[EXERCISE OBJECTIVE] Every line containing "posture" should be identified and copied from the data below.

—————

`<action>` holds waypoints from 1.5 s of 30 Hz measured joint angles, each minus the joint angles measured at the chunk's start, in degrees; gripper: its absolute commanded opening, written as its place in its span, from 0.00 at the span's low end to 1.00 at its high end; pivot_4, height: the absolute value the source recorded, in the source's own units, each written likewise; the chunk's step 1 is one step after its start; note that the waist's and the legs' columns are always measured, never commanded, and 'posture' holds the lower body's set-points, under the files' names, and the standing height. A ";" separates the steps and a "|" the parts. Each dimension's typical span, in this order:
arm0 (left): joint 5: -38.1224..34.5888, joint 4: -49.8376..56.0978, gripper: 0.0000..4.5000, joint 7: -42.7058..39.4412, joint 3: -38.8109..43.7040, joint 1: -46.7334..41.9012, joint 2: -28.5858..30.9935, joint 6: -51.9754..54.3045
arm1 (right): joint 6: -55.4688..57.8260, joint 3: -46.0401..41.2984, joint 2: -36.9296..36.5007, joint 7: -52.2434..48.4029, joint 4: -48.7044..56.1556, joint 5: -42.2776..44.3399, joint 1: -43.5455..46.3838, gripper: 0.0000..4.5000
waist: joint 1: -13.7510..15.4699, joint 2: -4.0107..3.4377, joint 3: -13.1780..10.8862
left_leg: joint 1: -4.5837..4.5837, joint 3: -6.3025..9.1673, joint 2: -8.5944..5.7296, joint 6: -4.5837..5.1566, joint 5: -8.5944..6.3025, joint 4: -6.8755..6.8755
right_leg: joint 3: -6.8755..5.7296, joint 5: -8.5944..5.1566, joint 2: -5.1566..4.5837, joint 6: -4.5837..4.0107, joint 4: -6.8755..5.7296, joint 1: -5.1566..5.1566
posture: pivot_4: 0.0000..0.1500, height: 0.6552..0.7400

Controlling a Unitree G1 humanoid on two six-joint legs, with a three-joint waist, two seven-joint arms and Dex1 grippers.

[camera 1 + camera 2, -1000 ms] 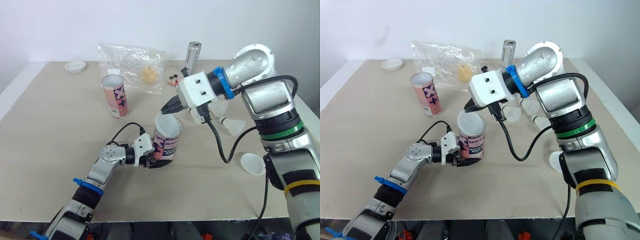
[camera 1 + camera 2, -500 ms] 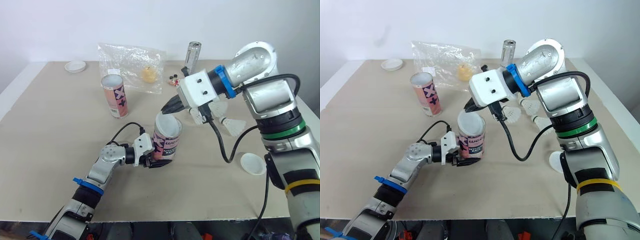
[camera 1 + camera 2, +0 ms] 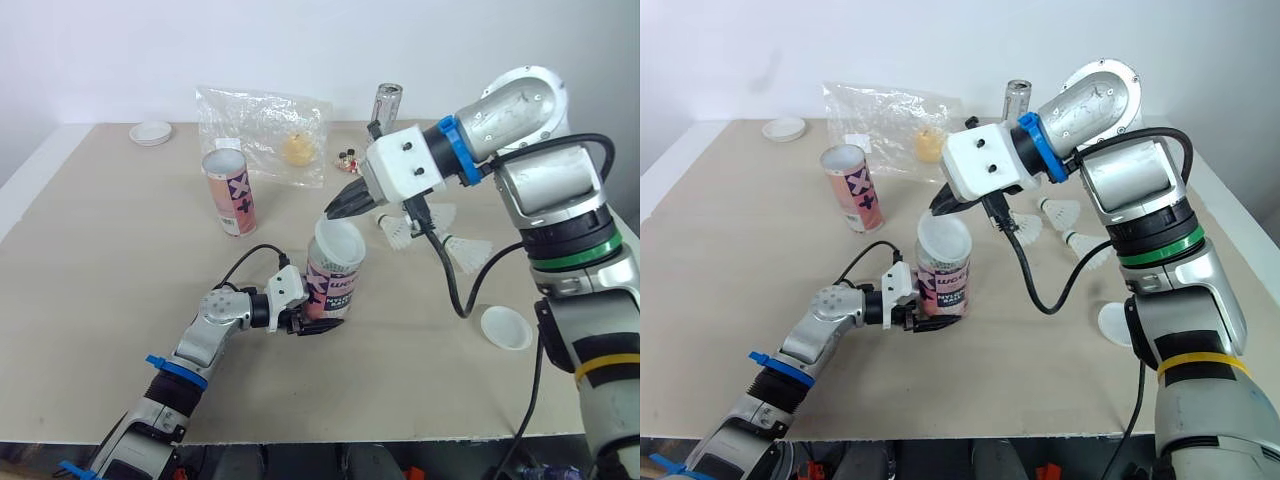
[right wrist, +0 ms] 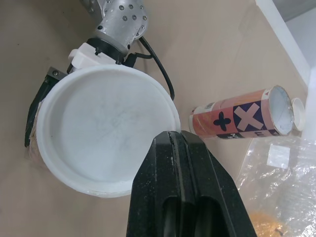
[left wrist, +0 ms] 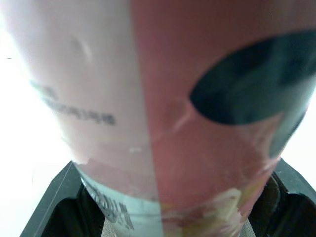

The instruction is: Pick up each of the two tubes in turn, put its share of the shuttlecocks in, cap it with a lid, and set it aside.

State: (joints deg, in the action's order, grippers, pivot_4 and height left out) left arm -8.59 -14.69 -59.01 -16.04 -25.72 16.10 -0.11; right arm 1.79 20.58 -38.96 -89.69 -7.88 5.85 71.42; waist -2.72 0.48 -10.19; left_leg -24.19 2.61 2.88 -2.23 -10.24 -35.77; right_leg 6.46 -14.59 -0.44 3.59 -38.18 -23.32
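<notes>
On the table (image 3: 100,260), the right gripper (image 3: 331,211), closed and empty, has risen off the lid (image 3: 337,240); the left gripper (image 3: 315,325) clamps the capped tube (image 3: 333,285).

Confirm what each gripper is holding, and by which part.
Left gripper grips the tube by its lower wall, near the base. Right gripper is shut on nothing, poised over the lid on that tube.

Left edge free
Beige table (image 3: 90,300) bare along its left edge; lidded pink tube (image 3: 336,285) at centre, crinkled clear plastic bag (image 3: 255,125) by the far edge, white feather shuttlecocks (image 3: 462,247) toward the right.
</notes>
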 measured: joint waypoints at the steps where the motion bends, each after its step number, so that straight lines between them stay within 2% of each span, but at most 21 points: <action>1: 0.00 0.00 0.72 0.00 0.00 0.00 0.00 0.00 | -0.08 0.00 -0.03 0.00 -0.13 -0.01 0.00 0.01 | 0.00 0.00 0.00 | 0.00 0.00 0.00 0.00 0.00 0.00 | 0.00 0.00 0.00 0.00 0.00 0.00 | 1.00 1.00; 23: 0.00 -0.01 0.72 0.18 0.00 0.03 -0.15 0.24 | -7.62 3.49 0.72 -0.08 -2.59 -3.89 -1.01 0.01 | 0.02 0.00 0.00 | 0.01 0.00 0.00 0.00 0.00 0.00 | 0.00 0.00 0.00 0.01 0.00 0.01 | 1.00 1.00; 26: -0.04 -0.01 0.72 0.18 0.04 0.03 -0.16 0.32 | -7.39 3.61 0.73 -0.15 -2.62 -3.90 -1.01 0.21 | 0.02 0.00 0.00 | 0.01 0.00 0.00 0.00 0.00 0.00 | 0.00 0.00 0.00 0.01 0.00 0.01 | 1.00 1.00; 27: -0.18 -0.03 0.72 0.18 0.09 0.02 -0.16 0.47 | -7.32 3.93 0.77 -0.17 -2.71 -3.89 -1.05 0.34 | 0.01 0.00 0.00 | 0.01 0.00 0.00 0.00 0.00 0.01 | 0.00 0.00 0.00 0.00 0.00 0.01 | 1.00 1.00; 29: -0.27 -0.09 0.72 0.19 0.08 0.02 -0.17 0.52 | -7.10 3.82 0.92 -0.15 -2.89 -3.74 -1.06 0.47 | 0.01 0.00 0.00 | 0.01 0.00 0.00 0.00 0.00 0.01 | 0.00 0.00 0.00 -0.01 0.00 0.02 | 1.00 1.00; 37: -0.39 -0.21 0.72 0.21 0.12 -0.06 -0.22 0.56 | 1.22 1.95 0.81 -0.16 -2.63 0.19 -1.07 0.47 | 0.02 0.00 0.00 | 0.01 0.00 0.00 0.00 0.01 0.00 | 0.00 0.00 0.00 -0.03 0.00 0.02 | 1.00 1.00; 44: -0.42 -0.28 0.72 0.20 0.22 -0.04 -0.26 0.61 | 21.42 -9.15 -0.09 2.59 -1.83 11.52 -1.39 0.47 | 0.00 0.00 0.00 | 0.02 0.01 0.00 0.00 0.00 0.02 | 0.00 0.00 -0.01 -0.06 0.00 0.01 | 1.00 1.00; 45: -0.42 -0.28 0.72 0.20 0.21 -0.03 -0.26 0.61 | 23.98 -9.91 -0.18 2.82 -0.07 13.04 -2.28 0.42 | 0.01 0.01 0.00 | 0.02 0.02 0.00 0.00 0.00 0.03 | 0.00 -0.01 -0.01 -0.07 0.00 0.02 | 1.00 1.00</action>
State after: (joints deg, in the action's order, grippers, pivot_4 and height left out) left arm -9.01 -14.97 -58.81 -15.82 -25.76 15.84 0.50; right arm 25.77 10.67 -39.14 -86.87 -7.95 18.89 69.13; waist -2.71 0.49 -10.19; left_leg -24.17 2.64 2.88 -2.23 -10.24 -35.74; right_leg 6.46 -14.60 -0.45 3.52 -38.18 -23.30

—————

[WRITTEN RESPONSE]
`<action>` holds waypoints from 1.5 s of 30 Hz measured joint angles, each minus the joint angles measured at the chunk's start, in degrees; gripper: its absolute commanded opening, written as its place in its span, from 0.00 at the span's low end to 1.00 at its high end; pivot_4, height: the absolute value the source recorded, in the source's own units, each written likewise; the chunk's step 1 is one step after its start; note that the waist's and the legs' columns are always measured, never commanded, and 'posture' holds the lower body's set-points, under the files' names, and the standing height. A ";" separates the steps and a "|" the parts. Each dimension's typical span, in this order:
posture: pivot_4: 0.0000..0.1500, height: 0.6552..0.7400

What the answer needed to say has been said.